What to expect on offense: Don't expect much change on the offensive side of the ball just because the team switched coordinators. Ted Tollner, like his predecessor Sherm Lewis, is a veteran assistant schooled in the finer points of the West Coast Offense. Tollner served on the 49ers staff the last few seasons, and will serve as Steve Mariucci's right-hand man; but Mooch will call the plays on Sundays. The Lions are absolutely stacked at the offensive skill positions, with first round draft choices at RB (Kevin Jones), WR (Mike Williams, Charles Rogers and Roy Williams) and QB (Joey Harrington). Should Harrington falter, Mariucci won't hesitate to hand the offense over to QB Jeff Garcia, who went to three Pro Bowls playing for him in San Francisco.

Dallas Cowboys
Head Coach: Bill Parcells
Offensive Coordinators: Sean Payton/Tony Sparano (replace Maurice Carthon)
Defensive Coordinator: Mike Zimmer

What to expect on offense: Bill Parcells was so dissatisfied with his team's performance last year, he's taking matters almost entirely into his own hands. With Maurice Carthon moving on to Cleveland, Parcells is eschewing a formal replacement and will instead call the plays himself with input from a Passing Coordinator (Sean Payton) and Rushing Coordinator (Tony Sparano). There's little question that the Cowboys want to run the ball 500+ times, control the clock in the process, and then use play-action passes downfield when the opportunity presents itself. As long as the defense holds its own this season, the Cowboys will run a disciplined albeit fairly predictable offensive attack that lets playmakers like RB Julius Jones and TE Jason Witten make plays.

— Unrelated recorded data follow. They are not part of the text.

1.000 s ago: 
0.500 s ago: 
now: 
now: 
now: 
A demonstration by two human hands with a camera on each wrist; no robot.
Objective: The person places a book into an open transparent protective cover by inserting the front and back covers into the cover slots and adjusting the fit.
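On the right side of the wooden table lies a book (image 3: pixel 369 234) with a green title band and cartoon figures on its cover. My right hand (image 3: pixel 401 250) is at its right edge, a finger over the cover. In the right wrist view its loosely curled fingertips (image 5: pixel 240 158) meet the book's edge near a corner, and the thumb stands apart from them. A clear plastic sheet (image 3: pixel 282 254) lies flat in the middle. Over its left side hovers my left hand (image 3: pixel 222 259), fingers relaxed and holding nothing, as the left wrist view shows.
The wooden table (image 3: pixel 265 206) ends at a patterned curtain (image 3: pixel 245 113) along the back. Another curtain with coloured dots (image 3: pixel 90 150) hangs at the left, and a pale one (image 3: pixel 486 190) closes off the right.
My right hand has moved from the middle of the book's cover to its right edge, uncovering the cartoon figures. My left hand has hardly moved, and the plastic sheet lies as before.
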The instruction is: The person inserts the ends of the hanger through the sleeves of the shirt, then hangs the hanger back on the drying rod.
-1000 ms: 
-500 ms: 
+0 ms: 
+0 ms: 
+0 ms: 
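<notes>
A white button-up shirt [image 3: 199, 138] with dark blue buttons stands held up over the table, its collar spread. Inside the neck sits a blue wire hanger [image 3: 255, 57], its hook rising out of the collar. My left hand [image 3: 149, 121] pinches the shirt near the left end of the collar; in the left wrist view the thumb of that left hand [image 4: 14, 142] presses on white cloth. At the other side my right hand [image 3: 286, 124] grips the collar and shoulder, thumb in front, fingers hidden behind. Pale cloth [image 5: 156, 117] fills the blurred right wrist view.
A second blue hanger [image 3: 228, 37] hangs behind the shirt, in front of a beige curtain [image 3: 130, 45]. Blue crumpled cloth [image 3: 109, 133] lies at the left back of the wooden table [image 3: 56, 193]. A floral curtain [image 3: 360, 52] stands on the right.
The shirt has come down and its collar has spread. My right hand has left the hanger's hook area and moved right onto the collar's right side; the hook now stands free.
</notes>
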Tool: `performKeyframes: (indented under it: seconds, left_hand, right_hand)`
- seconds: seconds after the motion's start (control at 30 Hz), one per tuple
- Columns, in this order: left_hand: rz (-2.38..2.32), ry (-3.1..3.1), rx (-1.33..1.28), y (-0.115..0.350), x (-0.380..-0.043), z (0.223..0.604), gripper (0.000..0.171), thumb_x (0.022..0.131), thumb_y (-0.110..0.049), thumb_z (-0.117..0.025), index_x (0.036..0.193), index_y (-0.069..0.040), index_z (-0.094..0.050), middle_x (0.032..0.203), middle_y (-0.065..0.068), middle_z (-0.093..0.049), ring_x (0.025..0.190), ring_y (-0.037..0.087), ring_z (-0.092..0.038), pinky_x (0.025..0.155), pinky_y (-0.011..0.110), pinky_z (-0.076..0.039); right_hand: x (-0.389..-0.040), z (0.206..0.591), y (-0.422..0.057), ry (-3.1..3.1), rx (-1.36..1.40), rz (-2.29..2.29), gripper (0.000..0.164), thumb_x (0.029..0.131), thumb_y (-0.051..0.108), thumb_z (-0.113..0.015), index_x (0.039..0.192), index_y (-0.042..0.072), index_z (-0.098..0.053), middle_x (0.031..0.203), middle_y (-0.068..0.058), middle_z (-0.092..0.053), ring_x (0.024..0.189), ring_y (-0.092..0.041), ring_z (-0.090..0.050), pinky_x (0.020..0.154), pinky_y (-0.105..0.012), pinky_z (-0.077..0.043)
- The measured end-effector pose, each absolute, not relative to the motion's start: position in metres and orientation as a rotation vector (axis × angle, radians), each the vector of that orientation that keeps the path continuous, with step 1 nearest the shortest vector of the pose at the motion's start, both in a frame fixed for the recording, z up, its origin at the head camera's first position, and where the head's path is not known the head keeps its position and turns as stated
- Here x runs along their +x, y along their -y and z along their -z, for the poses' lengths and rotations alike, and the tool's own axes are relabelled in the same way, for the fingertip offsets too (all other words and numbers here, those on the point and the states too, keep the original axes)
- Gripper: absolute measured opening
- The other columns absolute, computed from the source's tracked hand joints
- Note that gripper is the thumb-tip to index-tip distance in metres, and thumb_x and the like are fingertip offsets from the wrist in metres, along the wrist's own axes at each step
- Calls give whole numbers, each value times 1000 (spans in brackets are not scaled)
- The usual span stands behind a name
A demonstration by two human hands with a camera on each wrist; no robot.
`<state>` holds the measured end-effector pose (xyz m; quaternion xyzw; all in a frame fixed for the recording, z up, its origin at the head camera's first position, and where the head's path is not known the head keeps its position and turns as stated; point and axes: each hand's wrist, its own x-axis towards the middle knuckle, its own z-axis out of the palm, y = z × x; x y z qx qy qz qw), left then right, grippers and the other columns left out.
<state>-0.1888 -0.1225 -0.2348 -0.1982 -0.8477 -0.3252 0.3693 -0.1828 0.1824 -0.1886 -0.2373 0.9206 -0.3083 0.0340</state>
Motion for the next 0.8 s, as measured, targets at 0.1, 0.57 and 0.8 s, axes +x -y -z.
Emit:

What to expect on defense: Mike Zimmer returns as defensive coordinator, but his role with the team is uncertain beyond this season. Parcells inherited Zimmer from the previous coaching regime, and was so disgusted with the team's inability to stop opposing offenses last season that he has replaced several defensive coaches, spent the majority of the draft on defensive players and, most importantly, is implementing a 3-4 defensive front. The fact that Zimmer has never coached a 3-4 defense suggests that, as with the offense, Parcells will take a very hands-on role this year. This unit won't blitz prodigiously, particularly because the secondary is untested in man-to-man schemes. Pressure will come primarily from the outside rush linebacker position and the defensive ends.

Green Bay Packers
Head Coach: Mike Sherman
Offensive Coordinator: Tom Rossley
Defensive Coordinator: Jim Bates (replaces Bob Slowik)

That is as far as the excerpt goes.